** WHAT YOU WILL DO **
Transcribe the data exactly, pictures excluded.

** DATA BLOCK **
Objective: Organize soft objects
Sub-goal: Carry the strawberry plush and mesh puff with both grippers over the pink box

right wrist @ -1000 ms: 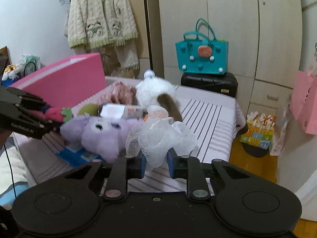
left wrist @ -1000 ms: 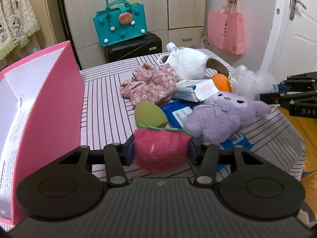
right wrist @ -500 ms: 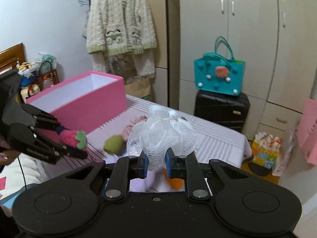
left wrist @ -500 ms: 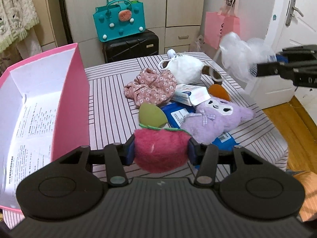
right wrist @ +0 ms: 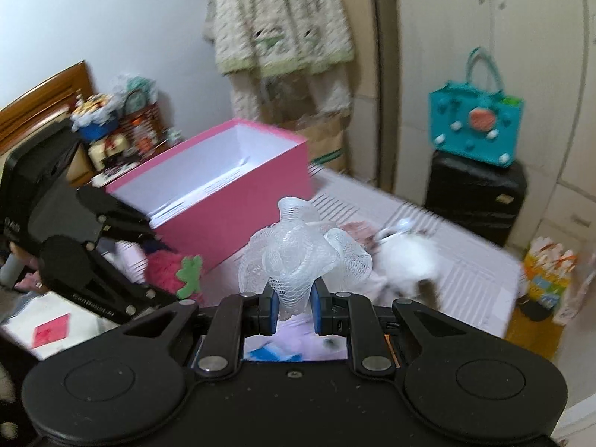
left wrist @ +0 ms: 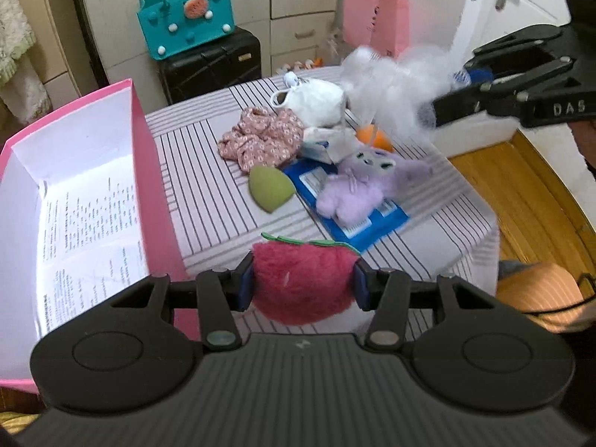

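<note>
Nearest in the left wrist view, the left tongs (left wrist: 301, 285) are clamped on a fuzzy pink strawberry plush (left wrist: 302, 283) with a green felt leaf, held above the near edge of the striped tabletop (left wrist: 208, 201). Just to their left stands the open pink box (left wrist: 141, 171), its white inside showing printed paper.

Farther out on the tabletop lies a green egg-shaped sponge (left wrist: 269, 188), then a purple plush toy (left wrist: 359, 186) resting on a blue packet (left wrist: 372, 223). Beyond these sit a floral pink scrunchie (left wrist: 260, 140), a white-and-blue tissue pack (left wrist: 324, 147), an orange ball (left wrist: 374, 139) and a white fluffy plush (left wrist: 316, 102).

In the right wrist view, the right tongs (right wrist: 292, 311) are closed narrowly on a white mesh bath pouf (right wrist: 298, 257), held in the air above the heap of soft things. From the left wrist view the pouf appears blurred at the upper right, over the far side of the tabletop.

Behind the tabletop, a teal bag (left wrist: 186, 18) sits on a black suitcase (left wrist: 210, 63), and a pink paper bag (left wrist: 376, 18) hangs by the door.
</note>
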`<state>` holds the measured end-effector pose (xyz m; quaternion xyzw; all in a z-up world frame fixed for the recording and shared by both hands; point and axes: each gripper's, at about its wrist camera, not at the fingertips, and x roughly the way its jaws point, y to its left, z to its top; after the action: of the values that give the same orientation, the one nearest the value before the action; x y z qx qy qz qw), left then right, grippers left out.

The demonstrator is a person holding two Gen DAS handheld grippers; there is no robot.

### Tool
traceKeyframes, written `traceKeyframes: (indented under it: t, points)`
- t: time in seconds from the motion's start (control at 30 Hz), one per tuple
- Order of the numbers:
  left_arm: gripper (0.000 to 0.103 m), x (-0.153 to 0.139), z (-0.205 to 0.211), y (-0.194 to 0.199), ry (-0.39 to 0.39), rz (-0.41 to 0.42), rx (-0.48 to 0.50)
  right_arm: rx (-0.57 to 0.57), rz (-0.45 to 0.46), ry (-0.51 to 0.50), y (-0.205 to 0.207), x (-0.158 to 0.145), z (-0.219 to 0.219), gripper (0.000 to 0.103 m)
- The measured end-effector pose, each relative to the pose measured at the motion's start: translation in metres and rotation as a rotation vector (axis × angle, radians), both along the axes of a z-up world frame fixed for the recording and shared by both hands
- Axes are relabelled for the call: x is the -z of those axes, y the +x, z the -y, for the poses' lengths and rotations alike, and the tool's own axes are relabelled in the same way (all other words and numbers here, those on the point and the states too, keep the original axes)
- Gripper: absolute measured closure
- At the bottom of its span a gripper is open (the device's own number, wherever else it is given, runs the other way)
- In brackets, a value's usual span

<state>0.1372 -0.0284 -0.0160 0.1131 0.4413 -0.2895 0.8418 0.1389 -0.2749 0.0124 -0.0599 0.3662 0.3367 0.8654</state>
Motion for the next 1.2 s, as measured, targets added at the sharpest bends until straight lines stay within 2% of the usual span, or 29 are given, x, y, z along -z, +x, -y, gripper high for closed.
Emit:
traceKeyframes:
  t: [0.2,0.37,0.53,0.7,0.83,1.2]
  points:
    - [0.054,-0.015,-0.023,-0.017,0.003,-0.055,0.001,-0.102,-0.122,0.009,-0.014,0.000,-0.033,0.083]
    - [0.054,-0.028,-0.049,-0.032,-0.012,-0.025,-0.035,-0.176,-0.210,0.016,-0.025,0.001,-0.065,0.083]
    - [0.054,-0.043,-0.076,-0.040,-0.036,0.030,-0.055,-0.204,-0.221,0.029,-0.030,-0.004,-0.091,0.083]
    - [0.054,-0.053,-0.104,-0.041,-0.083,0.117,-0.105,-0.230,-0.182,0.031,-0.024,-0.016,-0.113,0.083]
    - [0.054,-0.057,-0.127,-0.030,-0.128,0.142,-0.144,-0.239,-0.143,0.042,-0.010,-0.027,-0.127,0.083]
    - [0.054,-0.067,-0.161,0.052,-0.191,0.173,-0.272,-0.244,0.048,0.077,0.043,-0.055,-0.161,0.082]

** EXERCISE ANSWER **
Objective: Organize soft objects
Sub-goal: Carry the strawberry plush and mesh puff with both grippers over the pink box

right wrist @ -1000 ms: 
left wrist @ -1000 ms: 
right wrist @ -500 ms: 
left wrist @ -500 ms: 
right wrist @ +0 ms: 
left wrist @ +0 ms: 

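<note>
Nearest in the left wrist view, the left tongs (left wrist: 301, 285) are clamped on a fuzzy pink strawberry plush (left wrist: 302, 283) with a green felt leaf, held above the near edge of the striped tabletop (left wrist: 208, 201). Just to their left stands the open pink box (left wrist: 141, 171), its white inside showing printed paper.

Farther out on the tabletop lies a green egg-shaped sponge (left wrist: 269, 188), then a purple plush toy (left wrist: 359, 186) resting on a blue packet (left wrist: 372, 223). Beyond these sit a floral pink scrunchie (left wrist: 260, 140), a white-and-blue tissue pack (left wrist: 324, 147), an orange ball (left wrist: 374, 139) and a white fluffy plush (left wrist: 316, 102).

In the right wrist view, the right tongs (right wrist: 292, 311) are closed narrowly on a white mesh bath pouf (right wrist: 298, 257), held in the air above the heap of soft things. From the left wrist view the pouf appears blurred at the upper right, over the far side of the tabletop.

Behind the tabletop, a teal bag (left wrist: 186, 18) sits on a black suitcase (left wrist: 210, 63), and a pink paper bag (left wrist: 376, 18) hangs by the door.
</note>
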`<state>` holds the measured end-effector pose (xyz m; quaternion xyzw; all in a z-up world frame fixed for the recording and shared by both hands; point and axes: each gripper's, at about its wrist camera, not at the fingertips, and x roughly the way its jaws point, y to its left, z to its top; after the action: of the values that give the same orientation, the one nearest the value before the action; x y z qx qy qz qw), left then right, grippers left out.

The demonstrator is a person holding two Gen DAS handheld grippers; there is no robot.

### Tool
traceKeyframes, written `traceKeyframes: (indented under it: t, points)`
- t: time in seconds from the motion's start (control at 30 Hz), one per tuple
- Order of the numbers:
  left_arm: gripper (0.000 to 0.103 m), x (-0.153 to 0.139), z (-0.205 to 0.211), y (-0.194 to 0.199), ry (-0.39 to 0.39), rz (-0.41 to 0.42), rx (-0.48 to 0.50)
  right_arm: rx (-0.57 to 0.57), rz (-0.45 to 0.46), ry (-0.51 to 0.50), y (-0.205 to 0.207), x (-0.158 to 0.145), z (-0.219 to 0.219), gripper (0.000 to 0.103 m)
- The measured end-effector pose, each relative to the pose measured at the motion's start: translation in metres and rotation as a rotation vector (axis × angle, radians), both along the axes of a z-up world frame fixed for the recording and shared by both hands
- Axes are relabelled for the call: x is the -z of those axes, y the +x, z the -y, for the poses' lengths and rotations alike, and the tool's own axes are relabelled in the same way (all other words and numbers here, those on the point and the states too, keep the original axes)
- Gripper: absolute measured closure
- At the bottom of its span a gripper is open (the device's own number, wherever else it is given, runs the other way)
- In brackets, a value's usual span

<state>0.1372 -0.0284 -0.0160 0.1131 0.4413 -0.2895 0.8418 0.1389 -0.2749 0.0124 -0.0599 0.3662 0.3367 0.8654</state>
Motion for the next 1.2 s, as measured, targets added at the sharpest bends until straight lines stay within 2% of the usual span, or 29 are given, x, y, z along -z, +x, -y, gripper high for closed.
Emit:
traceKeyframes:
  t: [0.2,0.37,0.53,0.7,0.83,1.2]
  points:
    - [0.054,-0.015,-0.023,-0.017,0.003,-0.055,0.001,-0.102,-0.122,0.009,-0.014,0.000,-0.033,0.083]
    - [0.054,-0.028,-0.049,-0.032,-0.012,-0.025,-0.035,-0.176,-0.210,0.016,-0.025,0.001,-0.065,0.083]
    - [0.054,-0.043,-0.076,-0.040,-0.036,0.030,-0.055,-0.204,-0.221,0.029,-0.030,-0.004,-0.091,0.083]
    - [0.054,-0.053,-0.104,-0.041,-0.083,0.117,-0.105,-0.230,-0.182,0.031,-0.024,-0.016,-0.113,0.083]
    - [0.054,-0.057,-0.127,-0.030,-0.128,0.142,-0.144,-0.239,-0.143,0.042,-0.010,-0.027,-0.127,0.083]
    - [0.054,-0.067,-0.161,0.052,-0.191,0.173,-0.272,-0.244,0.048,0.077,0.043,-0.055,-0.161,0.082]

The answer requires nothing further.